A large-scale phishing campaign is currently targeting developers via GitHub. Attackers are exploiting the Discussions feature to spread fake security alerts about Visual Studio Code. The goal is to trick users into downloading malware.
The campaign is characterized by its large scale. Researchers at Socket report that thousands of nearly identical messages appear in various repositories within a short period of time, often within minutes. The messages originate from newly created or barely active accounts, indicating a highly automated attack. Because Discussions sends notifications via email to participants and followers, the messages also reach developers outside the platform. This increases the attack’s credibility and reach.
The fake posts masquerade as security advisories. They use alarming titles that mention vulnerabilities requiring immediate action. Fictitious CVE identifiers are often cited, along with specific versions of VS Code. In many cases, the attackers impersonate well-known maintainers or security researchers to instill additional trust. Users are urged to install a so-called updated version via an external download link.
Attackers post these messages on a large scale by opening discussions in various repositories. They use virtually the same text, sometimes with minor variations. In many cases, large numbers of developers are tagged simultaneously. This approach increases visibility and creates pressure to act quickly.
The malicious payload is not distributed directly via GitHub, but via external links, often to file-sharing services such as Google Drive. This deviates from the normal distribution of VS Code extensions, but because the services used are trusted, this is not always immediately noticeable. The links ultimately lead, via a chain of redirects, to an external infrastructure controlled by the attackers.
Attackers use profiling to select victims
Analysis shows that this infrastructure uses a JavaScript page that first profiles visitors. It collects data such as time zone, browser information, operating system, and indicators that may point to automated analysis. This information is automatically forwarded to a command-and-control server. The researchers conclude that this mechanism serves as a filtering layer to distinguish real victims from bots and security researchers.
It is notable that at this stage, no direct malware or phishing page is presented, nor are any login credentials collected. Instead, the attack appears to use a so-called traffic distribution system, in which victims are first analyzed before being directed to the next step. That next step may consist of a phishing page or exploit, but has not yet been observed.
The success of this campaign can be attributed to a combination of factors. GitHub is viewed by developers as a trustworthy environment, while security alerts evoke a sense of urgency. Additionally, Discussions are subject to less stringent moderation than advisories. Furthermore, by repeating messages on a large scale, a semblance of legitimacy is created.

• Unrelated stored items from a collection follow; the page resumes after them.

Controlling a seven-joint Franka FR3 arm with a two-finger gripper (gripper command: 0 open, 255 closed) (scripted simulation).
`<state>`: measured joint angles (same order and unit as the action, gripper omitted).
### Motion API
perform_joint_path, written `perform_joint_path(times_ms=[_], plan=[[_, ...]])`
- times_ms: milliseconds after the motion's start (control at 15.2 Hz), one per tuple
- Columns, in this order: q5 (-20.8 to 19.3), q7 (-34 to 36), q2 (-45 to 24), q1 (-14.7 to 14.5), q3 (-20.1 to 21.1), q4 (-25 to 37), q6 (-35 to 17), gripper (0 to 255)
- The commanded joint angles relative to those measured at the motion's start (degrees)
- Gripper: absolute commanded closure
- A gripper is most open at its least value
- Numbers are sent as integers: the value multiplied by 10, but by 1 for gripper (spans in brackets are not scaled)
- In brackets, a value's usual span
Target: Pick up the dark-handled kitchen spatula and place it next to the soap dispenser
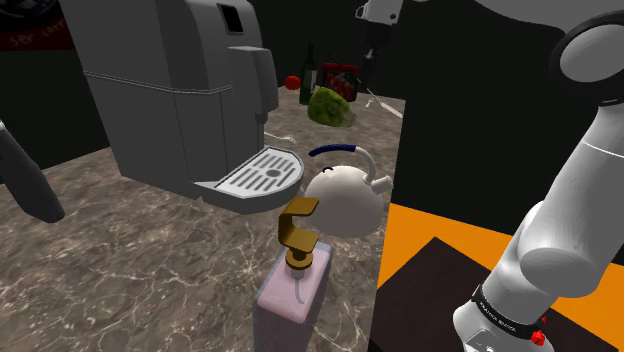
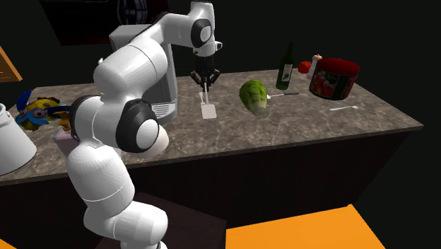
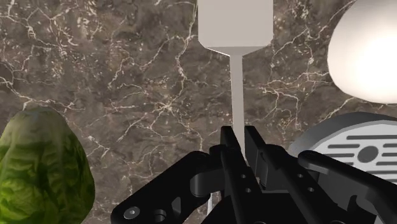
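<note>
My black gripper (image 2: 206, 83) is shut on a pale spatula (image 2: 208, 110), which hangs blade down over the marble counter (image 2: 283, 124) in front of the coffee machine. In the wrist view the fingers (image 3: 229, 149) clasp the thin shaft, and the flat square blade (image 3: 235, 22) points away from the gripper (image 3: 240, 137); the handle end is hidden inside the hand. The soap dispenser (image 1: 295, 285), a pinkish bottle with a gold pump, stands at the counter's near edge in the shoulder view, well away from the gripper (image 1: 372, 48).
A grey coffee machine (image 1: 190, 90) with a slotted drip tray (image 3: 356, 153) and a white kettle (image 1: 345, 195) stand between gripper and dispenser. A green lettuce head (image 2: 254, 97), a dark bottle (image 2: 285, 67) and a red canister (image 2: 333, 79) lie beyond.
</note>
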<state>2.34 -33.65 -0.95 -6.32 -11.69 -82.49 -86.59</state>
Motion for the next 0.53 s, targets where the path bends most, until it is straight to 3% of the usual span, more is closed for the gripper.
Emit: perform_joint_path(times_ms=[0,462], plan=[[2,0,-7,1,-1,25,18,255],[10,-3,-44,6,-4,129,87,255]])
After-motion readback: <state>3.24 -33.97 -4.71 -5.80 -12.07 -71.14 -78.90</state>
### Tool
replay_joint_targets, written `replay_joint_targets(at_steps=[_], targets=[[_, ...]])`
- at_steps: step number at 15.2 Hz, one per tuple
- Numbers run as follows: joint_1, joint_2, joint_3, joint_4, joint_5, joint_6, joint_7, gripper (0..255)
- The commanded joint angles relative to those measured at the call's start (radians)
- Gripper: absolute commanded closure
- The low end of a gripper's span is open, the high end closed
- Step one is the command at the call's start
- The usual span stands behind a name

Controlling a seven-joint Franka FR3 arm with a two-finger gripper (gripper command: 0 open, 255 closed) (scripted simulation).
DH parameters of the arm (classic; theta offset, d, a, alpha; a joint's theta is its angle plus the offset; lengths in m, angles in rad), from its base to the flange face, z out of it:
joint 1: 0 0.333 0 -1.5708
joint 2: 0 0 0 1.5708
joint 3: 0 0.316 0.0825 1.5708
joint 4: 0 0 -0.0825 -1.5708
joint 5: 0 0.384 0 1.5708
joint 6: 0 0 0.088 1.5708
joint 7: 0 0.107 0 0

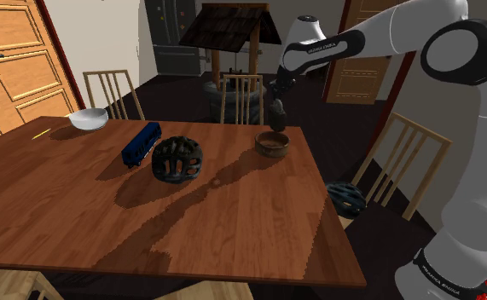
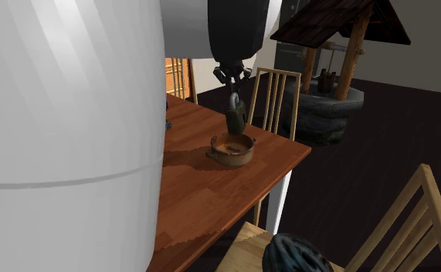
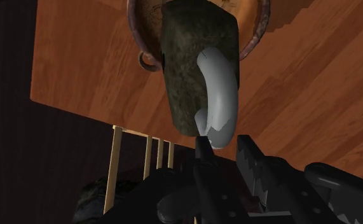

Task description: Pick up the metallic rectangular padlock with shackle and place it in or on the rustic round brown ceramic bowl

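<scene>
Plainly, the hand (image 1: pixel 275 99) is clamped on the grey shackle (image 3: pixel 219 95) of the padlock (image 1: pixel 277 116), so the dark body hangs below the fingers, right of centre in the shoulder view. It hovers just above the brown bowl (image 1: pixel 272 143), near the surface's (image 1: pixel 105 213) far corner, apparently not touching it. Gripping the shackle likely lets the body drop straight in; release seems next.

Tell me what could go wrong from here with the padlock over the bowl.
The gripper pinches only the end of the shackle, so the padlock could swing or slip early.
It hangs above the bowl, not in it; dropped from there, it may bounce out.
The bowl sits near the edge of the table, so a knock might push it off.
</scene>
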Motion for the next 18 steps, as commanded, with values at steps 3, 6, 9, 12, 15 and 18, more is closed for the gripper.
replay_joint_targets(at_steps=[3,6,9,12,15,18], targets=[[0.001,0.012,-0.004,-0.034,-0.009,0.047,0.009,255],[0.002,0.023,-0.008,-0.059,-0.017,0.082,0.017,255],[0.004,0.035,-0.012,-0.081,-0.025,0.117,0.026,255],[0.006,0.049,-0.017,-0.101,-0.034,0.15,0.034,255],[0.009,0.065,-0.022,-0.119,-0.044,0.183,0.044,255],[0.012,0.08,-0.028,-0.133,-0.053,0.212,0.052,255]])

Researchers warn developers to be vigilant about these types of messages. In particular, notifications that contain external download links, refer to unknown vulnerabilities, or originate from new accounts deserve extra scrutiny. The advice is to always verify security claims through official channels.
This campaign is not an isolated incident. Attackers have previously exploited GitHub’s notification system for similar attacks. In March 2025, a large-scale phishing campaign was discovered in which approximately 12,000 repositories were used to trick developers into authorizing a malicious OAuth app. In June 2024, GitHub’s email system was exploited via spam comments and pull requests to direct users to phishing pages.